The cache row has been modified to a different value from the memory. If another CPU kernel reads the memory block, it writes the cache line back to main memory before it does, making the state shared (S).

Exclusive Exclusive (E)

Cached rows are only in the current CPU core cache and are the same as in-memory data. When other CPU cores read it, the state becomes shared; If the current CPU core modifies it, it changes to the modified state.

Shared Shared (S)

Cache rows exist in caches of multiple CPU cores and are consistent with the contents in memory.

Invalid Invalid (I)

The cache line is invalid

The transition between the four states looks like this:

According to the rules, people can no longer be as random as before, each shop to read and write to their own cache, to avoid using outdated data.

In addition, if a memory area is cached by more than one workshop, it is no longer allowed to modify the cache at the same time.

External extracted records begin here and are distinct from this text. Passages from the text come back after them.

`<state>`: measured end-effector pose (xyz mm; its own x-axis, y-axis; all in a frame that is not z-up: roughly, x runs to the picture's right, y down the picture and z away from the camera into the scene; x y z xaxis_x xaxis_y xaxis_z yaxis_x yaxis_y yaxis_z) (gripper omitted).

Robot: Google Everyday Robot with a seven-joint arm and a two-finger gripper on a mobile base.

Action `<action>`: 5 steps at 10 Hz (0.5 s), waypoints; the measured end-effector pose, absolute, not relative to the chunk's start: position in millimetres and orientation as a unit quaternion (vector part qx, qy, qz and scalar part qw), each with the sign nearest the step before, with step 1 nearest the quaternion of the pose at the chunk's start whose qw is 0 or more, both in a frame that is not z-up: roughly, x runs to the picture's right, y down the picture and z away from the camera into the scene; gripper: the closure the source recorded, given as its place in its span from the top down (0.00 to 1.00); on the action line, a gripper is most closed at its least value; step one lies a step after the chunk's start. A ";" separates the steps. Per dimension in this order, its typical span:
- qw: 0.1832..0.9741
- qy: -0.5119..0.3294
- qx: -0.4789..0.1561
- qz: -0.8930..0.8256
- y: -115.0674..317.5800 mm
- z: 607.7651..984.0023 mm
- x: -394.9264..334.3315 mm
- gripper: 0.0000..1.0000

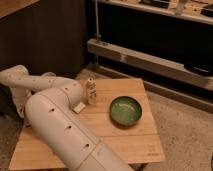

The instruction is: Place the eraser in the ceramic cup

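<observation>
A small pale flat block, which looks like the eraser (79, 107), lies on the wooden table (135, 142) just left of a slim pale shaker (91, 91). The ceramic cup does not show; it is hidden or out of view. My white arm (55, 125) fills the left foreground and bends back toward the shaker. Its far end (70, 90) stops just left of the shaker and above the block. The gripper is hidden behind the arm's links there.
A wide green bowl (125, 111) sits at the table's middle right. Dark metal shelving (150, 60) runs behind the table. A dark wall panel stands at the back left. Speckled floor (185, 130) lies to the right.
</observation>
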<state>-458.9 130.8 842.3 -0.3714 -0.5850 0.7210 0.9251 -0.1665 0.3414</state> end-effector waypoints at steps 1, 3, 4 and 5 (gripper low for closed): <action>0.515 -0.379 -0.201 -0.742 125.4 833.2 -460.0 0.00; 0.508 -0.367 -0.165 -0.761 112.9 808.7 -469.3 0.00; 0.507 -0.350 -0.131 -0.777 97.1 789.4 -474.4 0.00; 0.506 -0.340 -0.108 -0.785 90.3 778.2 -479.2 0.00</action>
<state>-479.2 90.3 778.2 -0.4638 -0.7221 0.5133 0.8685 -0.2563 0.4242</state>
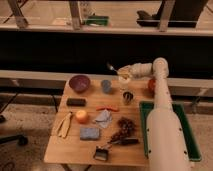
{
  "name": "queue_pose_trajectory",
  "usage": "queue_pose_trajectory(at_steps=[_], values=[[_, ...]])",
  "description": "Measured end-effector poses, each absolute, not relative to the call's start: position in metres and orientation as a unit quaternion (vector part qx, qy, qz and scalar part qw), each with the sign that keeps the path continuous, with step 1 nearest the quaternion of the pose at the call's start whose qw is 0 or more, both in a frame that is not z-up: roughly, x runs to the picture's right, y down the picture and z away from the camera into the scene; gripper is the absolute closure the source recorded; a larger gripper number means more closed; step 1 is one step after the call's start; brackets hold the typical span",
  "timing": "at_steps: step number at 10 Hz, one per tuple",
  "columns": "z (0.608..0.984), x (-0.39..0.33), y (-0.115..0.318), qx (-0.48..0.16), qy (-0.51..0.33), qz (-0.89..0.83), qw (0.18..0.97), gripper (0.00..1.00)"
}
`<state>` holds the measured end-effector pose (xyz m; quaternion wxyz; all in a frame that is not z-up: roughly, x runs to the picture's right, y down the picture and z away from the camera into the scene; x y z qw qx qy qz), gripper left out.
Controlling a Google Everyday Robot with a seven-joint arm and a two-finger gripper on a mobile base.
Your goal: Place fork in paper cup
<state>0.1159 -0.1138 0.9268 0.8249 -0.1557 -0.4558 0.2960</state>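
My gripper (123, 72) is at the back of the wooden table (75, 147), just above the white paper cup (125, 80). It is shut on the thin silvery fork (111, 66). The fork sticks out from the gripper up and to the left, tilted, above and to the left of the cup's mouth. The gripper hides part of the cup's rim. The arm (161, 90) reaches in from the right.
A blue cup (106, 86) and a purple bowl (79, 83) stand left of the paper cup. A small metal cup (128, 97) is in front of it. An orange, wooden utensils (64, 124), a blue sponge, grapes and a black-handled brush (107, 150) lie nearer. A green tray (146, 125) sits on the right.
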Motion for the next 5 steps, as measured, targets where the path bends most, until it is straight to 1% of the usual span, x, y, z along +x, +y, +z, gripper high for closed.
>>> queue_pose_trajectory(at_steps=[1, 2, 5], values=[[0.9267, 0.1154, -0.1142, -0.154, -0.452, 0.294, 0.828, 0.99], [0.9264, 0.1146, -0.1138, -0.153, -0.448, 0.294, 0.831, 0.95], [0.9239, 0.1196, -0.1091, -0.155, -0.428, 0.295, 0.840, 0.66]])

Another result of the meeting was that the problem of locking the bus for every atomic operation was solved. The bus director will no longer need to lock the bus through the cache consistency protocol.

Since then, the problem of data inconsistencies has been eradicated and the eight workshops are working happily again.

Follow me for more great posts

I++ caused the CPU core to strike, just use atomic operations to solve the problem, did not expect the cache again

Introduction to review

I++ is a problem

Atomic operation

Caching issues

Cache consistency protocol MESI

Related Posts

Talk about the difference between heap and stack in the JVM!

Elasticsearch Java index management tutorial

How to implement LRU cache in TLB multiplex group associative cache design?